Ей дали немного передохнуть и прийти в сознание, ведь на костре нужно было осознавать, за что ты горишь. Ее поставили на колени перед святым отцом для последней исповеди и молитвы. А после привязали к столбу, обложили хворостом, несколькими ветками опутали ее пояс и руки, чтобы огонь мог быстрее добраться до нее. Святой отец зачитал очищающую молитву, и инквизитор разжег костер. А Мартин всё слышал последние слова женщины в своей голове, и не мог от них отрешиться, как ни старался. «Сдохните, все вы, сдохните!»

***

В её зеленых глазах отражался весь мир, весь свет, вся любовь, которую только можно было представить.
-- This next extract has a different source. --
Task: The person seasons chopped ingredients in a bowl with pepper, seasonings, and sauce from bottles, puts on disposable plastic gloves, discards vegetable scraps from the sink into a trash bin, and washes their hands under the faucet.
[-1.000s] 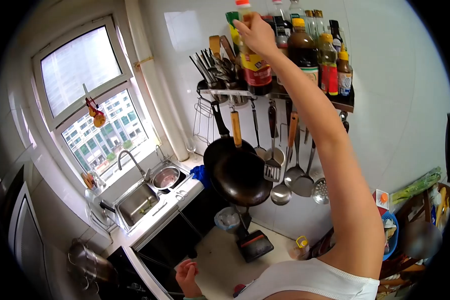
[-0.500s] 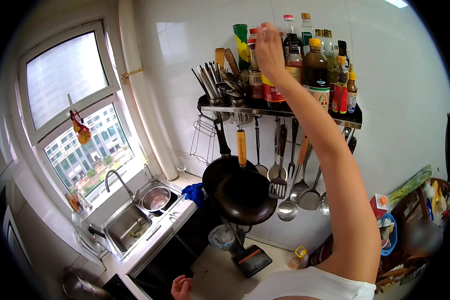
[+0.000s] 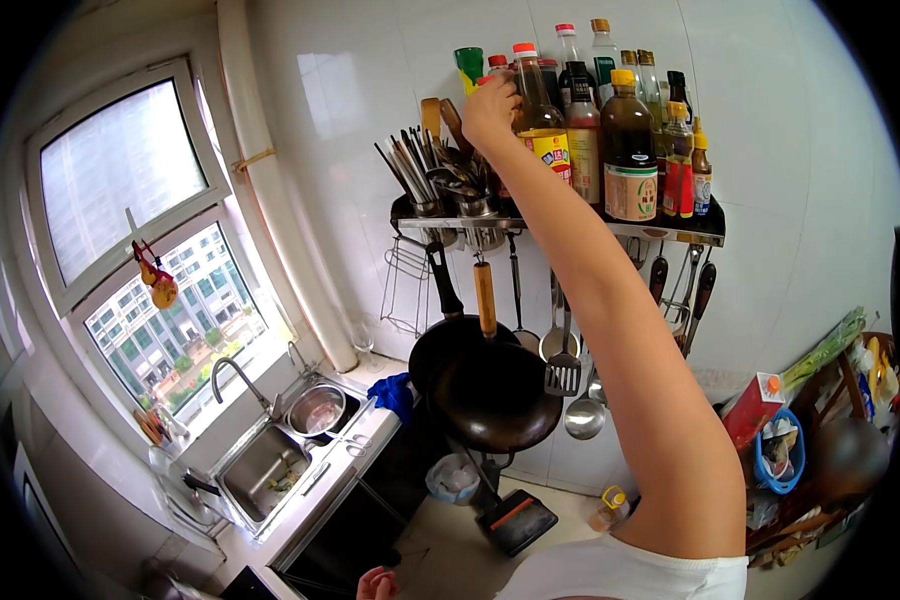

По крайней мере ему всегда так казалось. Мартин лежал на траве, положив голову ей на колени. Солнце ласково пригревало землю, ветер неспешно шевелил листву на деревьях, и он представлял, что вся эта уединенная поляна – единственное место, что существует во всем мире. И нет за ее пределами ни грязи, ни ненависти, ни боли. И нет страха.

«Ты сегодня необычно задумчив, – сказала Марта, перебирая его волосы и ласково поглядывая. – Случилось что?»

Мартин не рассказывал ей подробности тех недель, что он теперь проводил в работе. Сбылась его мечта пойти по стопам отца, но это теперь не радовало его. Он не мечтал видеть страдания и смерть. И уж тем более не хотелось рассказывать о них ей.

«Просто устал», – соврал Мартин и повернулся на бок. Ложь является одним из смертных грехов, но по сравнению с тем, что он видел почти ежедневно, в чем участвовал и что скоро будет благословлять сам, ложь казалась совсем безобидной вещью.

Они были дружны с детства, всегда шли бок о бок, хотя кажется маловероятным, что сын святого отца и дочь грешной матери могут понимать и принимать чувства друг друга. Созвучие их имен казалось сентиментальному Мартину подтверждением и знаком судьбы о том, что им суждено быть вместе. Он видел такие знаки повсюду: в перемене погоды, в полете птиц, в случайно брошенной фразе, и страшился их. А Марта больше полагалась на себя и свои силы, ведь знаки имеют над тобой власть лишь тогда, когда ты сам наделил их ей.

Марта не стала расспрашивать дальше, и задумчиво гладила волосы Мартина. Ласковые поглаживания смогли его успокоить и он задремал у нее на коленях, но в своей дреме не видел ничего, кроме костра и пепла.

***

«Принесла?» – ворчливо спросила женщина, вытирая руки о грязный передник. Марта протянула ей связку полыни и спорыньи и села на стул в углу.